'''

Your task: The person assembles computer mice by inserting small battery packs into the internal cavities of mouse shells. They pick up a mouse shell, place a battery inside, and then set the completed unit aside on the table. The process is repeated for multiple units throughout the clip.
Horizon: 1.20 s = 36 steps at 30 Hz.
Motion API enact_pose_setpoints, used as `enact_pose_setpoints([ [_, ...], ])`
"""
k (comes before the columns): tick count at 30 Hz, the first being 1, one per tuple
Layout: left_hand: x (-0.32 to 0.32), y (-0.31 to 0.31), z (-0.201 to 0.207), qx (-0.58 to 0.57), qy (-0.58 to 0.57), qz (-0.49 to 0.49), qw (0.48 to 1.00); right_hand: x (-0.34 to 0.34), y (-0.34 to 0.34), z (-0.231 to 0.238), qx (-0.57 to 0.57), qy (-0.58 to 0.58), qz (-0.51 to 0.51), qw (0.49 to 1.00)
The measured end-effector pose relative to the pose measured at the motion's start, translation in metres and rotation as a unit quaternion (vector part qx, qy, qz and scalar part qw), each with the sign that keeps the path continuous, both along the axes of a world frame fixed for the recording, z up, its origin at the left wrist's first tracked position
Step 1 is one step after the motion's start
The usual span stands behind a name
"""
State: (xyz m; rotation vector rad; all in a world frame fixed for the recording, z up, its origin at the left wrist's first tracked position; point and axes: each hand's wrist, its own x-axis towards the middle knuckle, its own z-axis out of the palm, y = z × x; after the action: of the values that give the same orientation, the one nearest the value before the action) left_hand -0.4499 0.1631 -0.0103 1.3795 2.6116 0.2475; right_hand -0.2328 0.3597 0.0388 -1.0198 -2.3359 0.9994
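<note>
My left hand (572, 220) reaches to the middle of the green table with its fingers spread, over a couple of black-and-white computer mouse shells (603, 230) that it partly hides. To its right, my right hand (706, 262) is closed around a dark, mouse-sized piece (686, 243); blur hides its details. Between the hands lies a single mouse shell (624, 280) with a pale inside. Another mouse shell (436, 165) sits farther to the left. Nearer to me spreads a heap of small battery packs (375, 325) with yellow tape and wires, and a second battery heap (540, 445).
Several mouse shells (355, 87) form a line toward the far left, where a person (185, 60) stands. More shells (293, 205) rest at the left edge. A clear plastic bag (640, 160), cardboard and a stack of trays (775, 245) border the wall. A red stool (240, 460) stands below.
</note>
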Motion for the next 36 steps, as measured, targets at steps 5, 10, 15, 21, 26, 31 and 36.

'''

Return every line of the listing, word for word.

Your task: The person assembles computer mice by inserting small battery packs into the internal cavities of mouse shells. They pick up a mouse shell, place a battery inside, and then set the completed unit aside on the table. The process is repeated for multiple units throughout the clip.
Horizon: 1.20 s = 36 steps at 30 Hz.
Motion API enact_pose_setpoints, used as `enact_pose_setpoints([ [_, ...], ])`
"""
k (comes before the columns): tick count at 30 Hz, the first being 1, one per tuple
Layout: left_hand: x (-0.32 to 0.32), y (-0.31 to 0.31), z (-0.201 to 0.207), qx (-0.58 to 0.57), qy (-0.58 to 0.57), qz (-0.49 to 0.49), qw (0.48 to 1.00); right_hand: x (-0.34 to 0.34), y (-0.34 to 0.34), z (-0.231 to 0.238), qx (-0.57 to 0.57), qy (-0.58 to 0.58), qz (-0.51 to 0.51), qw (0.49 to 1.00)
The measured end-effector pose relative to the pose measured at the motion's start, translation in metres and rotation as a unit quaternion (vector part qx, qy, qz and scalar part qw), each with the sign that keeps the path continuous, both along the axes of a world frame fixed for the recording, z up, its origin at the left wrist's first tracked position
Step 1 is one step after the motion's start
The usual span stands behind a name
"""
State: (xyz m; rotation vector rad; all in a world frame fixed for the recording, z up, its origin at the left wrist's first tracked position; point and axes: each hand's wrist, its own x-axis towards the middle knuckle, its own z-axis out of the palm, y = z × x; after the action: of the values that give the same orientation, the one nearest the value before the action) left_hand -0.4499 0.1631 -0.0103 1.3795 2.6116 0.2475; right_hand -0.2328 0.3597 0.0388 -1.0198 -2.3359 0.9994
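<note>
My left hand (572, 220) reaches to the middle of the green table with its fingers spread, over a couple of black-and-white computer mouse shells (603, 230) that it partly hides. To its right, my right hand (706, 262) is closed around a dark, mouse-sized piece (686, 243); blur hides its details. Between the hands lies a single mouse shell (624, 280) with a pale inside. Another mouse shell (436, 165) sits farther to the left. Nearer to me spreads a heap of small battery packs (375, 325) with yellow tape and wires, and a second battery heap (540, 445).
Several mouse shells (355, 87) form a line toward the far left, where a person (185, 60) stands. More shells (293, 205) rest at the left edge. A clear plastic bag (640, 160), cardboard and a stack of trays (775, 245) border the wall. A red stool (240, 460) stands below.
</note>
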Motion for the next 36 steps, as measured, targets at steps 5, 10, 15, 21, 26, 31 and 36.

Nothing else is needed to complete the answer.